David writes of mankind's corruption in Psalm 14:1-3:

The fool has said in his heart, "There is no God." They are corrupt, they have done abominable works, there is none who does good. The LORD looks down from heaven upon the children of men, to see if there are any who understand, who seek God. They have all turned aside, they have together become corrupt; there is none who does good, no, not one. (Emphasis ours throughout.)

By David's day, mankind had not changed for the better. As He did when Noah emerged from the ark, God looks on human beings and finds "none who does good, no, not one." A few hundred years later, Isaiah opens his prophecy with similar words about the nation of Israel, whom God describes as a people carrying a massive load of sin on their backs:

Alas, sinful nation, a people laden with iniquity, a brood of evildoers, children who are corrupters! They have forsaken the LORD, they have provoked to anger the Holy One of Israel, they have turned away backward. Why should you be stricken again? You will revolt more and more. The whole head is sick, and the whole heart faints. From the sole of the foot even to the head, there is no soundness in it, but wounds and bruises and putrefying sores; they have not been closed or bound up, or soothed with ointment. (Isaiah 1:4-6)

They were so full of sin, He concludes, that new attempts to turn them back to Him would be futile, since they would only rebel again (verse 5). A person as sick as Israel was sinful was bound to die. God's description in Isaiah parallels His later, more universal pronouncement in Jeremiah 17:9, "The heart is deceitful above all things and desperately wicked [or, incurably sick]; who can know it?"

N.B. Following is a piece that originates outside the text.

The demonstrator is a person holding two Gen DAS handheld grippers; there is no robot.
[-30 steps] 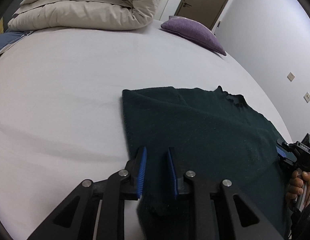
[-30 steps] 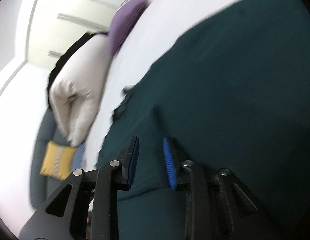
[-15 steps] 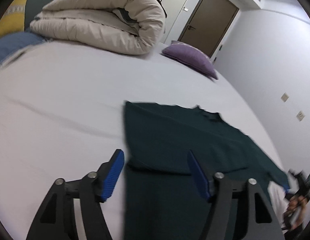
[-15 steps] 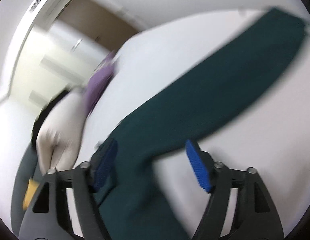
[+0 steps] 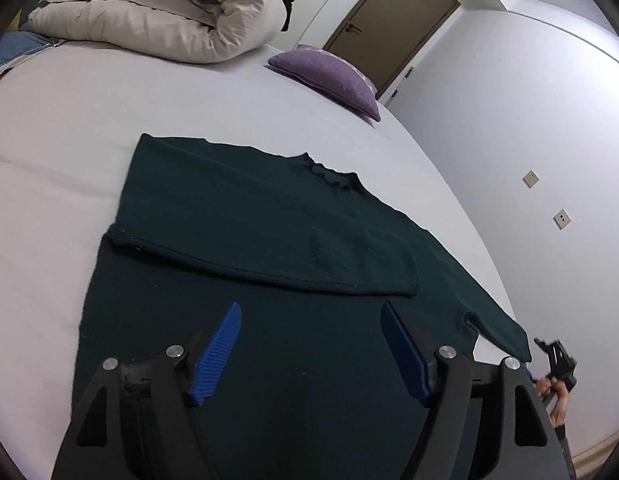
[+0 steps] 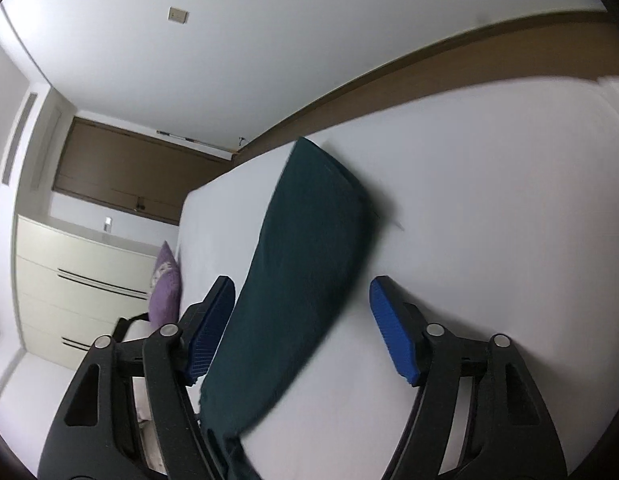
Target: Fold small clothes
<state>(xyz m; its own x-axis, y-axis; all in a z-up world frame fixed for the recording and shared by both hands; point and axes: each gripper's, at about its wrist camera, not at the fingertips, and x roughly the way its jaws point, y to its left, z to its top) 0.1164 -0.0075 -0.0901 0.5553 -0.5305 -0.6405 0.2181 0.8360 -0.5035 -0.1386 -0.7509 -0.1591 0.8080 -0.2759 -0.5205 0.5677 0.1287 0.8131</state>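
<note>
A dark green sweater [image 5: 269, 264] lies flat on the white bed [image 5: 61, 152], with its left sleeve folded across the chest. My left gripper [image 5: 311, 354] is open and empty, hovering over the sweater's lower body. The right sleeve [image 6: 305, 248] stretches out over the sheet in the right wrist view. My right gripper [image 6: 301, 330] is open and empty, with the sleeve lying between and beyond its fingers. The right gripper also shows at the far right of the left wrist view [image 5: 557, 364], past the sleeve's cuff.
A rolled beige duvet [image 5: 161, 12] and a purple pillow [image 5: 329, 76] lie at the far end of the bed. The bed's right edge runs close to the wall [image 5: 529, 128]. A cream chest of drawers [image 6: 77, 284] and a door [image 5: 389, 20] stand beyond.
Both grippers were shut on the sweater a second ago and have opened and let go. Both have drawn back; the left sleeve now lies folded over the chest.
</note>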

In Romans 3:9-18, the apostle Paul provides a complete indictment of mankind:

What then? Are we better than they [the Jews]? Not at all. For we have previously charged both Jews and Greeks that they are all under sin. As it is written:

There is none righteous, no, not one; there is none who understands; there is none who seeks after God. They have all turned aside; they have together become unprofitable; there is none who does good, no, not one. Their throat is an open tomb; with their tongues they have practiced deceit; the poison of asps is under their lips; whose mouth is full of cursing and bitterness. Their feet are swift to shed blood; destruction and misery are in their ways; and the way of peace they have not known. There is no fear of God before their eyes.

If we failed to understand how complete is humanity's wickedness before God, Paul adds in Romans 3:19, "Now we know that whatever the law says, it says to those who are under the law, that every mouth may be stopped, and all the world may become guilty before God."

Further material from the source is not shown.